Le secteur manufacturier canadien s'est développé pour un sixième mois consécutif en juin, mais les pressions les plus fortes sur les coûts depuis près de quatre ans et l'aggravation des tensions commerciales avec les États-Unis menacent de freiner la reprise.
Le secteur manufacturier canadien a enregistré une expansion pour un sixième mois consécutif en juin, porté par une hausse de la production et des embauches, bien que les coûts des intrants aient grimpé au rythme le plus rapide depuis près de quatre ans en raison des perturbations d'approvisionnement et des tarifs douaniers américains.
« La croissance est encore en partie tirée par le stockage, car les entreprises et leurs clients continuent de faire face à d'importantes perturbations du côté de l'offre », a déclaré Paul Smith, directeur économique chez S&P Global Market Intelligence.
L'indice PMI manufacturier S&P Global Canada est passé à 53,0 contre 52,9 en mai, restant au-dessus du seuil de 50 qui sépare l'expansion de la contraction. Le sous-indice de l'emploi a grimpé à 51,9, son plus haut niveau depuis octobre 2024, les usines ayant recruté du personnel pour gérer l'augmentation des charges de travail. L'indice des prix des intrants est passé de 66,5 à 67,2, son plus haut niveau depuis juillet 2022, alimenté par la hausse des coûts de l'énergie, des dépenses de transport et des tarifs douaniers américains sur l'acier, l'aluminium et l'automobile.

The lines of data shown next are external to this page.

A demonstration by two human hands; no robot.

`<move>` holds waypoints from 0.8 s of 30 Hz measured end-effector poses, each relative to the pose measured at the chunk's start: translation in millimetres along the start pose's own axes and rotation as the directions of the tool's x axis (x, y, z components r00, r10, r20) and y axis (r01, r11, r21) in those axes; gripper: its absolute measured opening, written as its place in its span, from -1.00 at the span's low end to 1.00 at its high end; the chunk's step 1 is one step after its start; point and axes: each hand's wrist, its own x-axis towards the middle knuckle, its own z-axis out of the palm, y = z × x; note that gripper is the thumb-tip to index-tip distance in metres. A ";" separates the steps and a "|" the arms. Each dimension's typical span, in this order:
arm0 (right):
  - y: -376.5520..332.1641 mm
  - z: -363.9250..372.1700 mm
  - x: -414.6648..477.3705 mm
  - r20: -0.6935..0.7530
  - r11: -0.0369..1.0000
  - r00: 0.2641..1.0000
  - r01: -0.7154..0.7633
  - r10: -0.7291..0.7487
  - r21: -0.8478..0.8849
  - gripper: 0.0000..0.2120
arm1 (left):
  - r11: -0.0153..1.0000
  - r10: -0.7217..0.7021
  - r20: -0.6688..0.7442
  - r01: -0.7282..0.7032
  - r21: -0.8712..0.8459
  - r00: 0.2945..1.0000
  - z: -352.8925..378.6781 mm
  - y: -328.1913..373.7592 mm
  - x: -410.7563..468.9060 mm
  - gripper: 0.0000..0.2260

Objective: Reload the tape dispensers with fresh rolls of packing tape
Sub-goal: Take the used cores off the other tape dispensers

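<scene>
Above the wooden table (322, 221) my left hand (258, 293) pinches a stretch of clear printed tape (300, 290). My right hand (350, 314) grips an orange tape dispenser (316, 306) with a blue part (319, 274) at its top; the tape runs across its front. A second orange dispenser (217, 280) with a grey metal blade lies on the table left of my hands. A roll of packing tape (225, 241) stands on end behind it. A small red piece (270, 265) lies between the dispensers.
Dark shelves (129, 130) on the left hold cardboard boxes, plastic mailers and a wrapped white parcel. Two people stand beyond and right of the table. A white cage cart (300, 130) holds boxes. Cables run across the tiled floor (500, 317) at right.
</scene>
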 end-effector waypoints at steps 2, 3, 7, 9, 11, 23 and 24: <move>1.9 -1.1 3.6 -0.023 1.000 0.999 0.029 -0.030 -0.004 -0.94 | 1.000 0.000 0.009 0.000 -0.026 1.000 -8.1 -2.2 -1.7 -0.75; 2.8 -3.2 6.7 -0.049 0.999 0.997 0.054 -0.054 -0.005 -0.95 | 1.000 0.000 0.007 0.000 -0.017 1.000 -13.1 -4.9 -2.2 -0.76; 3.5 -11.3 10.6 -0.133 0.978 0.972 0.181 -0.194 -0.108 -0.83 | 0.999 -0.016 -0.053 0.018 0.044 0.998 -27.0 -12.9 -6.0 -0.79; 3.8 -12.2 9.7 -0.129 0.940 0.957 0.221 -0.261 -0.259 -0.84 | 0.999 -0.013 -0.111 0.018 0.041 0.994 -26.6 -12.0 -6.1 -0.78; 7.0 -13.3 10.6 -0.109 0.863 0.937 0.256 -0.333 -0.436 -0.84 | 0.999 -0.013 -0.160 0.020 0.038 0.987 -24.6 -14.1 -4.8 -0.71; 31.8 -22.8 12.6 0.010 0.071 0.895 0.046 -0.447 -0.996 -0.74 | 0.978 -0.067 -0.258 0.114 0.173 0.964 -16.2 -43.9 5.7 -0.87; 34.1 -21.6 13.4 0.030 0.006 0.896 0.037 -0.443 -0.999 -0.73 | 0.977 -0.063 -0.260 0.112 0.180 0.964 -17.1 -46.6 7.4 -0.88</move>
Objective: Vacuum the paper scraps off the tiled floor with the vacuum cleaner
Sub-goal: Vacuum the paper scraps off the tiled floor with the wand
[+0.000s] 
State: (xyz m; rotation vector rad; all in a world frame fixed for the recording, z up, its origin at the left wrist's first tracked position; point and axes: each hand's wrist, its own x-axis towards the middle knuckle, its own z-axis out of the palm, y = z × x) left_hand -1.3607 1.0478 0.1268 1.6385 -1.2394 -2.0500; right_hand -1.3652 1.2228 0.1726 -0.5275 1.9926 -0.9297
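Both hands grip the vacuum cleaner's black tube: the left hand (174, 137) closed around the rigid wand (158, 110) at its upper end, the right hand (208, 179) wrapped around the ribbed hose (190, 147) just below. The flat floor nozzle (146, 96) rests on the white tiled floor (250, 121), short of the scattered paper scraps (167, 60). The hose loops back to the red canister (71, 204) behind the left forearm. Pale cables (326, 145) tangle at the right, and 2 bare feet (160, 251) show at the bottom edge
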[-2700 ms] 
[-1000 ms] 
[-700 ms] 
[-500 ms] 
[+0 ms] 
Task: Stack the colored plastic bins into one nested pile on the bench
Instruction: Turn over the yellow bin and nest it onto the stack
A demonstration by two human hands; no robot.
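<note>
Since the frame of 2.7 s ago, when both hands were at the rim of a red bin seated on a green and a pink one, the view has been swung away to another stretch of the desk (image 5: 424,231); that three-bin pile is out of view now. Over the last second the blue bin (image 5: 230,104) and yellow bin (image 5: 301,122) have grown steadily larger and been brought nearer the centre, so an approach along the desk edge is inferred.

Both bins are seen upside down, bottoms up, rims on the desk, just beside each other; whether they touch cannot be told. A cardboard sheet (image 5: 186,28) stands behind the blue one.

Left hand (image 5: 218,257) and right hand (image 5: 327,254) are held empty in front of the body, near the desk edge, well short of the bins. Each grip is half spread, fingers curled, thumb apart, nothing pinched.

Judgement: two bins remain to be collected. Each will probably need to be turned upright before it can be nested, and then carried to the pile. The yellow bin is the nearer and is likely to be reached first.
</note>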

Ces données apportent un certain réconfort aux décideurs canadiens après deux trimestres consécutifs de croissance négative, les chiffres du PIB d'avril laissant entrevoir une expansion annualisée supérieure à 2 % au deuxième trimestre. Mais la décision de l'administration Trump, le 1er juillet, de ne pas renouveler l'accord commercial AEUMC tant que des modifications ne seront pas apportées, ajoute une nouvelle incertitude à des perspectives déjà assombries par l'inflation des coûts liée aux tarifs douaniers et les perturbations des voies maritimes au Moyen-Orient.
Hausse des coûts des intrants alors que les chaînes d'approvisionnement s'étirent
Les délais de livraison des fournisseurs se sont allongés dans les proportions les plus importantes depuis septembre 2022, le conflit au Moyen-Orient ayant perturbé les routes maritimes mondiales, retardant les livraisons de matières premières et de biens intermédiaires. Ces retards liés à la guerre se sont ajoutés aux pressions existantes exercées par les tarifs douaniers américains sur des secteurs industriels clés du Canada, notamment l'acier, l'aluminium, l'automobile et les produits forestiers. Les données de Statistique Canada montrent que la production manufacturière a chuté de 1,2 % en avril par rapport à l'année précédente, tandis que les effectifs des usines ont reculé de 1 % sur la même période.
Malgré l'expansion de l'indice PMI global, la confiance des entreprises a glissé à son plus bas niveau depuis trois mois, selon S&P Global. « Les entreprises ont conservé un certain degré de confiance quant à la poursuite de la hausse de la production au cours de l'année à venir », note le rapport. « Cependant, les inquiétudes concernant la politique tarifaire américaine ont continué de peser sur la confiance. »
L'incertitude commerciale assombrit les perspectives
Le 1er juillet, l'administration Trump a annoncé qu'elle ne renouvellerait pas le traité commercial États-Unis-Mexique-Canada existant comme l'exigent les termes de l'accord, à moins que les partenaires commerciaux américains n'acceptent des modifications. Cette décision soumet le pacte à des examens annuels pendant une décennie, un changement qui, selon les économistes, maintiendra probablement l'incertitude des entreprises à des niveaux historiquement élevés.
La Banque du Canada a indiqué que les preuves d'une propagation de la hausse des prix de l'énergie à d'autres biens et services sont limitées, en partie parce que les entreprises hésitent à augmenter leurs prix compte tenu de la faiblesse économique sous-jacente. Pourtant, les données de l'IPM suggèrent que ce calcul pourrait être en train de changer. Les prix des intrants pour les propriétaires d'usines ont augmenté au rythme le plus rapide depuis près de quatre ans, même si les prix à la production — ce que les fabricants reçoivent pour leurs biens — se sont affaiblis à leur plus bas niveau en trois mois, comprimant les marges dans l'ensemble du secteur.